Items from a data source
···

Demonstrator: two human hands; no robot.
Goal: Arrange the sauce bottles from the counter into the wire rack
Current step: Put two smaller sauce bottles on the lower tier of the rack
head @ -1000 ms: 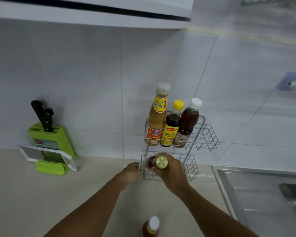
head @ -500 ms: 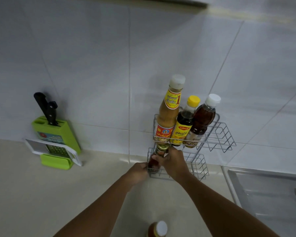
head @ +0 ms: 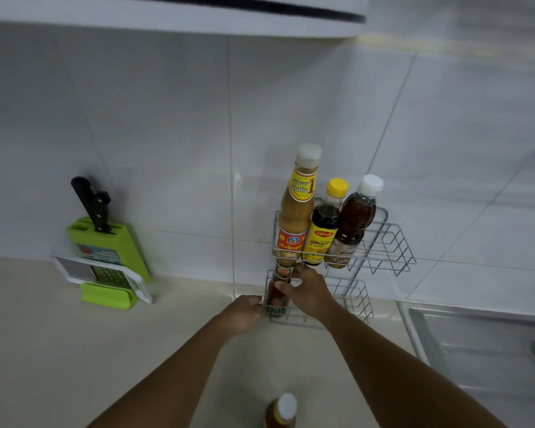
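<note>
Dark red sauce bottle (head: 278,296) is standing upright in the left end of the lower tier of the wire rack (head: 352,299), directly under the upper tier. My right hand (head: 306,291) is gripping it at the neck and shoulder; the fingers (head: 283,285) are curling closed around the bottle, thumb near the cap. My left hand (head: 244,312) is pressing against the rack's left front corner, fingers closing on the wire there; I cannot tell how firmly.

The upper tier is carrying three bottles in a row, touching one another: a tall tan sauce bottle (head: 294,217) with a white cap at the left, a dark bottle with a yellow cap (head: 323,233) in the middle, a brown bottle with a white cap (head: 354,223) at the right. The right part of both tiers is sitting bare.

One more bottle, orange-brown with a white cap (head: 281,412), is standing on the table (head: 44,350) near me, between my forearms, well apart from the rack.

Far left against the tiled wall: a green knife block (head: 105,245) holding a black-handled knife (head: 90,202), with a grater (head: 108,274) leaning in front. A steel sink (head: 476,350) is lying at the right.
</note>
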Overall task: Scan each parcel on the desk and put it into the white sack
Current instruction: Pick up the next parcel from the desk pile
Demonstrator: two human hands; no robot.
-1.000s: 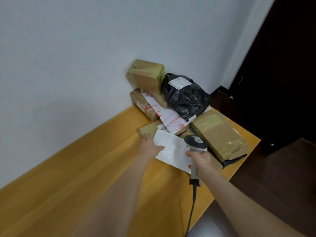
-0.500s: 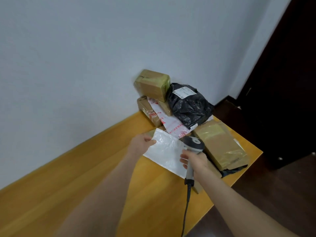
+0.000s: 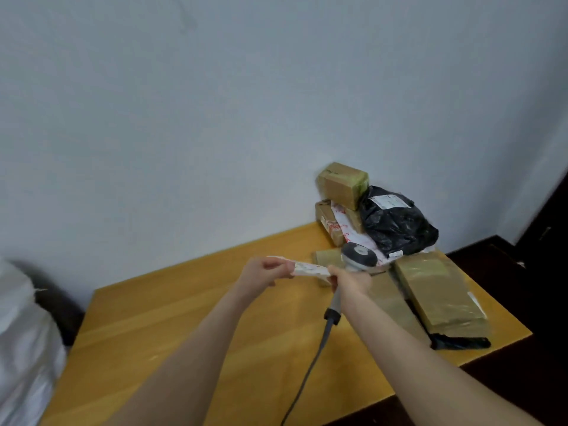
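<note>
Your left grip pinches one end of the white mailer, thumb and fingers curled onto it. The mailer hangs clear of the worktop, edge-on to the camera, at about 1 o'clock from you. Your right grip is wrapped round the handle of the scanner, and its fingers seem to touch the mailer's other end, though I cannot tell whether they hold it.

The mailer looks thin, light and floppy, and its plastic skin is likely slick. You would probably do best to hold it by two opposite edges and draw it taut, so the label lies flat for the scanner.

The white sack sits at 9 o'clock. The pile of parcels lies at 2 o'clock.
</note>
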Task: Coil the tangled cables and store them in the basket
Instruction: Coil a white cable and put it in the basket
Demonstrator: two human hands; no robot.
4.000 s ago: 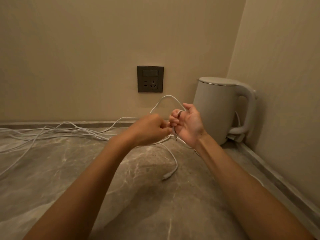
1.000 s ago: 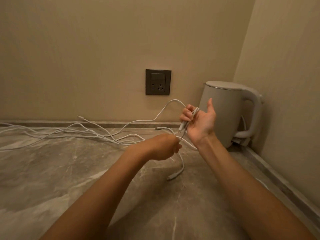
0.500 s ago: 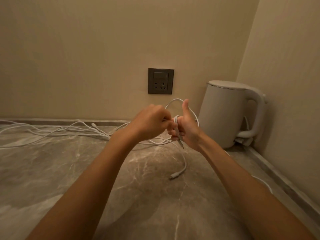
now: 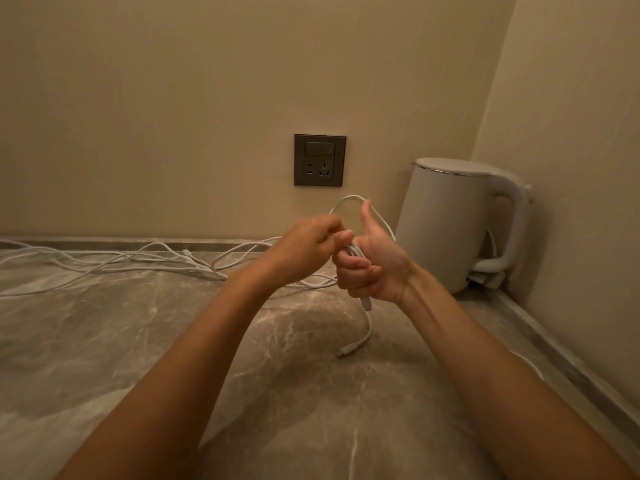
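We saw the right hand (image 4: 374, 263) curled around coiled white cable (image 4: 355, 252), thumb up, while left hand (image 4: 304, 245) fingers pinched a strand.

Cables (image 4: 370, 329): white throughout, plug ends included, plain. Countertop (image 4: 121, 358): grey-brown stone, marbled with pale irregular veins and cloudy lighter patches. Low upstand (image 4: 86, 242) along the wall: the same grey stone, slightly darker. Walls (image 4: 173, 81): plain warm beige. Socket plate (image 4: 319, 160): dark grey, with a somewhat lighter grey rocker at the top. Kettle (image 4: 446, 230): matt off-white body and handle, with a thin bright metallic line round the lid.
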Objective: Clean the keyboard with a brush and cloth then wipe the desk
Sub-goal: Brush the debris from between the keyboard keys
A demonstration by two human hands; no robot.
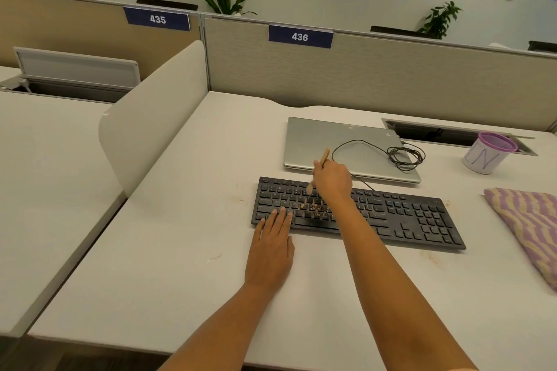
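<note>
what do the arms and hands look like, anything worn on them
Two bare forearms, with no sleeves over them. The left hand and right hand are ungloved. No watch, bracelet or ring shows on either, and no markings.

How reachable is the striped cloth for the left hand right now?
Probably not easily: the left hand rests on the left end of the keyboard, the cloth lies far right, and the right arm, holding the brush, crosses between.
</note>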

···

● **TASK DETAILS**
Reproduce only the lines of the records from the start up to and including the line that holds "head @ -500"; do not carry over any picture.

● **RESPONSE TO THE TASK**
Demonstrator: two human hands; no robot.
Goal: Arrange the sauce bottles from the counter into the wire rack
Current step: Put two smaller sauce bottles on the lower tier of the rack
head @ -1000 ms: 
head @ -500 ms: 

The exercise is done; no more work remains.